Bunu işiten hancı güldü ve "O kadar meraklıysan tam yerine düştün o zaman" dedi.
Karısı, "Ses çıkarmayın" diye lafa karıştı. "Sizin gibi çok meraklıların hayatına mal oldu bu. Ertesi gün göremeyecek olan o güzel gözlerinize yazık olacak sonra."
Ama oğlan, "Olsun, o zaman korku neymiş öğrenirim; zaten bunun için yollara düştüm" diye cevap verdi ve hancının yakasını bırakmadı. Bunun üzerine adam, korkunun ne demek olduğunu öğrenmek isteyenin, pek uzakta olmayan uğursuz bir saraya giderek orada üç gece yatmasının yeterli olacağını söyledi. Hatta kral bunu başarabilene kızını verecekmiş! O kız da dünyanın en güzel kızıymış! O sarayda kötü hortlakların koruduğu büyük bir hazine varmış. O hazine en fakir adamı bile çok zengin yaparmış! Şimdiye kadar çok kişi bunu denemiş, ama hiçbiri oradan canlı çıkmamış.
Ertesi sabah oğlan kralın huzuruna çıktı, "İzin verirseniz şu uğursuz sarayda üç gece kalmaya hazırım ben" dedi.
Kral baktı; oğlandan hoşlanmıştı. "O zaman yanma canlı olmayan üç şey alabilirsin" dedi.
Oğlan, "Yanıma bir ateş, bir torna tezgâhı, bir de bıçaklı bir kesme tahtası alayım" diye cevap verdi.
Kral onları gün ışığında saraya taşıttı. Gece bastırınca oğlan saraya daldı; odalardan birinde iyice bir ateş yaktı, yanı başına kesme tahtasını ve bıçağı yerleştirdi, kendisi de torna tezgâhının başına oturdu.
"Ah, beni korkutacak bir şey çıksa karşıma" diye söylendi: "Ama galiba burada bir şey öğrenemeyeceğim."
Gece yarısına doğru ateşi biraz canlandırmak için üflerken bir köşeden, "Miyav! Miyav! Ne de soğuk yav" diye bir ses işitti.

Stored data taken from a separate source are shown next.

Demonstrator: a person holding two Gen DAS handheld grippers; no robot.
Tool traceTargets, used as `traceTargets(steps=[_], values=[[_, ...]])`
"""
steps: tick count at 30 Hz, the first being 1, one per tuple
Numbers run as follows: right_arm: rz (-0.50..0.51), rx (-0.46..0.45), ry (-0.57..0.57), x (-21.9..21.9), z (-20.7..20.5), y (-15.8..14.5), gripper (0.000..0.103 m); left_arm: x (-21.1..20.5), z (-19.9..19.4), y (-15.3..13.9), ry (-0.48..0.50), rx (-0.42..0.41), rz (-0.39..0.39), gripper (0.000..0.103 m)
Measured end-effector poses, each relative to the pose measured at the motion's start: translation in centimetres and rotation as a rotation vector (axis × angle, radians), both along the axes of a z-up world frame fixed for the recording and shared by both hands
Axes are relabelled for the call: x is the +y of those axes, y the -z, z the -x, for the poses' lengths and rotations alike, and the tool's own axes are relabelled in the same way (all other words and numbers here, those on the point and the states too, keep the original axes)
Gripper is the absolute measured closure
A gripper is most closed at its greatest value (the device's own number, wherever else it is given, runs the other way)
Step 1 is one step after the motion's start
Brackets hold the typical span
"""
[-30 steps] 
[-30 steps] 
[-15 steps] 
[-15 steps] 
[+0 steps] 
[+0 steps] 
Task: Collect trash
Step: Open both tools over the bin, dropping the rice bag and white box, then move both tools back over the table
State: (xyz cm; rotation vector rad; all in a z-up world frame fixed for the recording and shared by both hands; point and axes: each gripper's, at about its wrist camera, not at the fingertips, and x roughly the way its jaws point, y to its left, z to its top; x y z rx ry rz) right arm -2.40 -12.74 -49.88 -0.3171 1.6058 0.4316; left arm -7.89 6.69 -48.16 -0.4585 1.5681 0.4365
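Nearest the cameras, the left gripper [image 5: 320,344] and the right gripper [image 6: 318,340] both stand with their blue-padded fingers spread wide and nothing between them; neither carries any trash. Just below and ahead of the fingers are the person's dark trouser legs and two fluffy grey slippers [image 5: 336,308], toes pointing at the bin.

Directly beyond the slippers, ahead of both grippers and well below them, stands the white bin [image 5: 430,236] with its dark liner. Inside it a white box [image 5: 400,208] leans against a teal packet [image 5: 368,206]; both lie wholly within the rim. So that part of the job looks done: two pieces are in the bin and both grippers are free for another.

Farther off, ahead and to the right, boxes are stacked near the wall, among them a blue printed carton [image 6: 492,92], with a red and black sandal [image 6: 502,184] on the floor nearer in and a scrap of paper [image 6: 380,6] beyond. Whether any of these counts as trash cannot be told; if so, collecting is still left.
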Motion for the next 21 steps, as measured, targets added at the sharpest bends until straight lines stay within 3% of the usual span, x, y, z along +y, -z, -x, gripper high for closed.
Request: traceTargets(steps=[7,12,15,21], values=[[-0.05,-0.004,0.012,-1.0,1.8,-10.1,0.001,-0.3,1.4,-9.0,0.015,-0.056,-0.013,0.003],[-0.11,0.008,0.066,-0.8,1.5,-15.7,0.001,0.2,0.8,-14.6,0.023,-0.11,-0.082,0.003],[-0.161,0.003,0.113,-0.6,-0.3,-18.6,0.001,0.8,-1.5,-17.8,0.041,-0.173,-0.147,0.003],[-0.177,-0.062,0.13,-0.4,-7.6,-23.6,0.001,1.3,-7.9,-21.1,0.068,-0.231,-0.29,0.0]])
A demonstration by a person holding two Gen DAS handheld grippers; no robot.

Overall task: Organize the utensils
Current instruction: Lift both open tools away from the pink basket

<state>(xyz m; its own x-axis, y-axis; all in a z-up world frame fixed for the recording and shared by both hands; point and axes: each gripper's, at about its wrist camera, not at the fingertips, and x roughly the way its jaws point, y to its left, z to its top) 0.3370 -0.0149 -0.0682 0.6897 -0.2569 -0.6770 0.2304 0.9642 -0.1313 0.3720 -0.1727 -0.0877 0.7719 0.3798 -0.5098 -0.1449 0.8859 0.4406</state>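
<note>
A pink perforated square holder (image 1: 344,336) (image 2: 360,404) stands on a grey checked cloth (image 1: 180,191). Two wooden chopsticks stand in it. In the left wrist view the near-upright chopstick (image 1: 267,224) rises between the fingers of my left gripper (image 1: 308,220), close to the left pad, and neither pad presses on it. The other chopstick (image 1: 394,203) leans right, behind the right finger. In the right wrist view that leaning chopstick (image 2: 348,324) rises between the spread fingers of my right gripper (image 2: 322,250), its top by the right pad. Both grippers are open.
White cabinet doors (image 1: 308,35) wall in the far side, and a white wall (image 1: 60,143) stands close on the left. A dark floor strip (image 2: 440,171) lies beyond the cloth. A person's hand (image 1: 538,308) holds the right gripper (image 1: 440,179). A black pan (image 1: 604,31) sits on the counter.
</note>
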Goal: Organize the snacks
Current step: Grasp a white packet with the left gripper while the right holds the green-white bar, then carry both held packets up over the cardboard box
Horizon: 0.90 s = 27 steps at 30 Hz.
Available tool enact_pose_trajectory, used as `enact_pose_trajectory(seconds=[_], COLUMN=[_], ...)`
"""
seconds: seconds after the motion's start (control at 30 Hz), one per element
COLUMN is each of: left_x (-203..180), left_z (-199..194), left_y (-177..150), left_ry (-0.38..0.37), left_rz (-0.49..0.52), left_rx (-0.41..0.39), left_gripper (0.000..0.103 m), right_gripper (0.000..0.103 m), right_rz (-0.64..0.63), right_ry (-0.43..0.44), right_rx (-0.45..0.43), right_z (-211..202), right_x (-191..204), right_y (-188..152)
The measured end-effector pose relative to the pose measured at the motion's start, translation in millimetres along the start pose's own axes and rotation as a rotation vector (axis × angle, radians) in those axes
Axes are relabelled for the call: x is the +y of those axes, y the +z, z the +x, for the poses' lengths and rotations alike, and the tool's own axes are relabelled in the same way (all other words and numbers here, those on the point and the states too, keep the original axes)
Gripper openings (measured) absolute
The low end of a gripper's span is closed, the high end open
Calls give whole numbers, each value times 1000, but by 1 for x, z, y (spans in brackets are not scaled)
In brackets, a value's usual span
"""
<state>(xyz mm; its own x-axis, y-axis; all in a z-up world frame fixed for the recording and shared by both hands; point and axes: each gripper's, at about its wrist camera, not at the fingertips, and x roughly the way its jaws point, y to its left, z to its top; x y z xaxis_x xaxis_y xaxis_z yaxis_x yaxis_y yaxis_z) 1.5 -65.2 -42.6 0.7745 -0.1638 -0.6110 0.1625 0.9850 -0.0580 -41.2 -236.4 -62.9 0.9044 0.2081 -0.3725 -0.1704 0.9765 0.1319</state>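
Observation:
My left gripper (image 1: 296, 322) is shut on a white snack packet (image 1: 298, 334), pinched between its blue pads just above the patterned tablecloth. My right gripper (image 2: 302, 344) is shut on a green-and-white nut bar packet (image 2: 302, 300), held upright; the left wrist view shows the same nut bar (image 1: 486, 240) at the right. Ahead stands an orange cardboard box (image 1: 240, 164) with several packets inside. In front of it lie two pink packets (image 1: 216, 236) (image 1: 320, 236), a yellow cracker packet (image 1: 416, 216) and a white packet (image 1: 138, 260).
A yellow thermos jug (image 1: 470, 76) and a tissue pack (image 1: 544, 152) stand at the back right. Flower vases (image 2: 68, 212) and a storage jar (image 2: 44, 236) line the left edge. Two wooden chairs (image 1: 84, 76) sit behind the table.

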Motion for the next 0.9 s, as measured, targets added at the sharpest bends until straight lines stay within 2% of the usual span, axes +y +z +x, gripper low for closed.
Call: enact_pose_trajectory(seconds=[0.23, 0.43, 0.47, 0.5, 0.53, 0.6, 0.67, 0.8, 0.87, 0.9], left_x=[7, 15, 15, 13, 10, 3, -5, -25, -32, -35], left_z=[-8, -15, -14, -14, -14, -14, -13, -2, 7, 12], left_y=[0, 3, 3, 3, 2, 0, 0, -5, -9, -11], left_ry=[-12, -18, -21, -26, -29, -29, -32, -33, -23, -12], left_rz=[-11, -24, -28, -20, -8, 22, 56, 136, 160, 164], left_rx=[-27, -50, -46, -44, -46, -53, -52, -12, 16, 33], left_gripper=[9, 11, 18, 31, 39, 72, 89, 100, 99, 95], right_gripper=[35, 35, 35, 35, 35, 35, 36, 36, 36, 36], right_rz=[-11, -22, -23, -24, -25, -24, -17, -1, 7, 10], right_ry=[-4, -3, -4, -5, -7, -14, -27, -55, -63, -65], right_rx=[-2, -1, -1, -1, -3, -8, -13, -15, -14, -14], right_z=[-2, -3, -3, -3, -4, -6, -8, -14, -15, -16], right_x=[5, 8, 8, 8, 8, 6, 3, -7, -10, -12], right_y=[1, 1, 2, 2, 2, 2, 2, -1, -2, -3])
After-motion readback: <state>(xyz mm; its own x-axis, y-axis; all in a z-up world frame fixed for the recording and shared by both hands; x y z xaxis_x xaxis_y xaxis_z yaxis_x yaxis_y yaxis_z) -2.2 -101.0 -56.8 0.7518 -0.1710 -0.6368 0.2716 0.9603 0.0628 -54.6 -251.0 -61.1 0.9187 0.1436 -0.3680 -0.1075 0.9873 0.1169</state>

"Aptallar" diye seslendi oğlan. "Ne bağırıyorsunuz öyle? Üşüyorsanız, gelin ocak başına, ısının!"
Bunu söyler söylemez iki tane koskoca kara kedi bir sıçrayışta oğlanın yanına gelerek yere oturdu ve ona ateşli ve vahşi gözlerle bakmaya başladılar. Biraz ısındıktan sonra, "Arkadaş, iskambil oynayalım mı?" diye sordular.
"Neden olmasın? Ama önce şu patilerinizi gösterin!"
Kediler pençelerini uzattılar.
"Ooo, amma da uzun tırnaklarınız varmış! Önce onları kesmem lazım" diyen oğlan her iki kediyi boyunlarından tutarak ayaklarını mengeneyle kıstırdı: "Tırnaklarınızı gördükten sonra iskambil oynamaya hevesim kalmadı" dedikten sonra onları öldürüp suya attı.
Onları böylece susturduktan sonra ateşin başına geçtiği anda her köşeden kara kediler ve kara köpekler saldırmaya başladı. Sayıları durmadan artıyordu, hepsi ciyak ciyak bağırarak ateşi dağıtıp söndürmek istedi. Oğlan bir süre onları sakin sakin izledi, sonra kafası attı ve eline aldığı bıçağı üzerlerine atılarak "Defolun gidin, it sürüsü" diye haykırdı.
Bir kısmı kaçtı, kaçamayanları öldürüp suya attı. Geri dönünce ateşi canlandırdı ve ısınmaya başladı. Öylece otururken göz kapakları ağırlaştı, uyumak istedi. Etrafına bakındı, bir köşede kocaman bir yatak gördü.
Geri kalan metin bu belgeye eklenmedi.